ACTIVITY - Starting at the line with "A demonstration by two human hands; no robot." and going on through the line with "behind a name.", reproduce each line in the records below exactly and nothing more.

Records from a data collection
=====

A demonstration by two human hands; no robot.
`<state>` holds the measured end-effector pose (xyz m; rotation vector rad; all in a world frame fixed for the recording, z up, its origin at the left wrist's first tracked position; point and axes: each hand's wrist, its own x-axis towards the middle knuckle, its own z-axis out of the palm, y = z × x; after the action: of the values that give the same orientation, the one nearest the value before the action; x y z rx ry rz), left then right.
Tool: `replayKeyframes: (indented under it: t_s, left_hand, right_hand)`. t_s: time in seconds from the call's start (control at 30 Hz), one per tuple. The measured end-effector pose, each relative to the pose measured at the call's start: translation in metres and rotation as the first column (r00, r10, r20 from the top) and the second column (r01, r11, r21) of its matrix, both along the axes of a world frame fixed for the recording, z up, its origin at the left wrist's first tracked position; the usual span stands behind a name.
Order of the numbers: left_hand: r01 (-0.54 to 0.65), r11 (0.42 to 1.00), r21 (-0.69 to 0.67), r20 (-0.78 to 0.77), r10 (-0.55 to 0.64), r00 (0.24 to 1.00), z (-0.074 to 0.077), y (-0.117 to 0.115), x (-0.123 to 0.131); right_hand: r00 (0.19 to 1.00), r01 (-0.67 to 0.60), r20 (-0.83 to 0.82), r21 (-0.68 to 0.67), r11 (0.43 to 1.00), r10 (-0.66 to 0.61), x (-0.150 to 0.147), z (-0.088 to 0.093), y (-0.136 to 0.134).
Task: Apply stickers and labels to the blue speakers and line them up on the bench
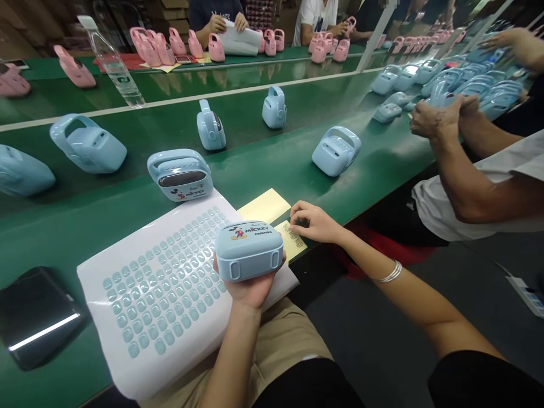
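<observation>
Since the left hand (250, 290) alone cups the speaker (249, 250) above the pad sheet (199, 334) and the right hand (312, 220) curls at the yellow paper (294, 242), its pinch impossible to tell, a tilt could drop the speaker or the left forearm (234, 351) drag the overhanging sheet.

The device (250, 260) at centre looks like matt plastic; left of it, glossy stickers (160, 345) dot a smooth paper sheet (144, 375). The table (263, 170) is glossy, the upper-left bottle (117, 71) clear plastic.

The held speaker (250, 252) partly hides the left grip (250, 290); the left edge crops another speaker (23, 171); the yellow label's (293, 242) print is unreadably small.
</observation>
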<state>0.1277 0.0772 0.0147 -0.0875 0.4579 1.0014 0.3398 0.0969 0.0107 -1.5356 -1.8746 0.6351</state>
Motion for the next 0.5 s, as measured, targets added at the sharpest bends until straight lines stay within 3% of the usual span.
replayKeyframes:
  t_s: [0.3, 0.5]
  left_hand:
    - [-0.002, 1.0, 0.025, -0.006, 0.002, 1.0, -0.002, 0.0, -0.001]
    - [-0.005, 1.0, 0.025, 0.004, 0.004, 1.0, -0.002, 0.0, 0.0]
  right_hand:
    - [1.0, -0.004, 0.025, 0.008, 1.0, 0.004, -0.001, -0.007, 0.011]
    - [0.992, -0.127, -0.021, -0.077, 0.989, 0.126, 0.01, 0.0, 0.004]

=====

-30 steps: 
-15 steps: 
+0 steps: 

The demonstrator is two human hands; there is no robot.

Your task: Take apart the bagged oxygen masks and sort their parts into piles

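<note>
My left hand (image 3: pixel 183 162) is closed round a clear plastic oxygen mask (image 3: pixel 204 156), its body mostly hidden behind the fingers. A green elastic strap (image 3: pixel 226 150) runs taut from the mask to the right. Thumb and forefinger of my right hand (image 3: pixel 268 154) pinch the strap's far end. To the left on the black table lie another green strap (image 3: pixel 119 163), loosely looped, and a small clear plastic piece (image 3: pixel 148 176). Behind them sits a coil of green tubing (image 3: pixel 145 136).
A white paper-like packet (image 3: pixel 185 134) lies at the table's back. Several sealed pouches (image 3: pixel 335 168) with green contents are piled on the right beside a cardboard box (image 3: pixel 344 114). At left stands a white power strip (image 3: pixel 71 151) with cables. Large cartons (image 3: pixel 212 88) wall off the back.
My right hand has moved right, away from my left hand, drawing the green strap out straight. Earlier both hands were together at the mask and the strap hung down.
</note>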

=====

TASK SOLUTION -
A demonstration by two human hands; no robot.
`<state>` holds the measured end-effector pose (xyz m; rotation vector rad; all in a world frame fixed for the recording, z up, its origin at the left wrist's first tracked position; point and axes: each hand's wrist, its own x-axis towards the middle knuckle, its own z-axis out of the palm, y = z × x; after the action: of the values that give the same orientation, the one nearest the value before the action; x y z rx ry rz), left then right.
Tool: `replayKeyframes: (indented under it: t_s, left_hand, right_hand)`. t_s: time in seconds from the call's start (control at 30 Hz), one per tuple. The measured end-effector pose, each relative to the pose measured at the call's start: translation in metres and rotation as the first column (r00, r10, r20 from the top) and the second column (r01, r11, r21) of its matrix, both along the axes of a world frame fixed for the recording, z up, its origin at the left wrist's first tracked position; the usual span stands behind a name.

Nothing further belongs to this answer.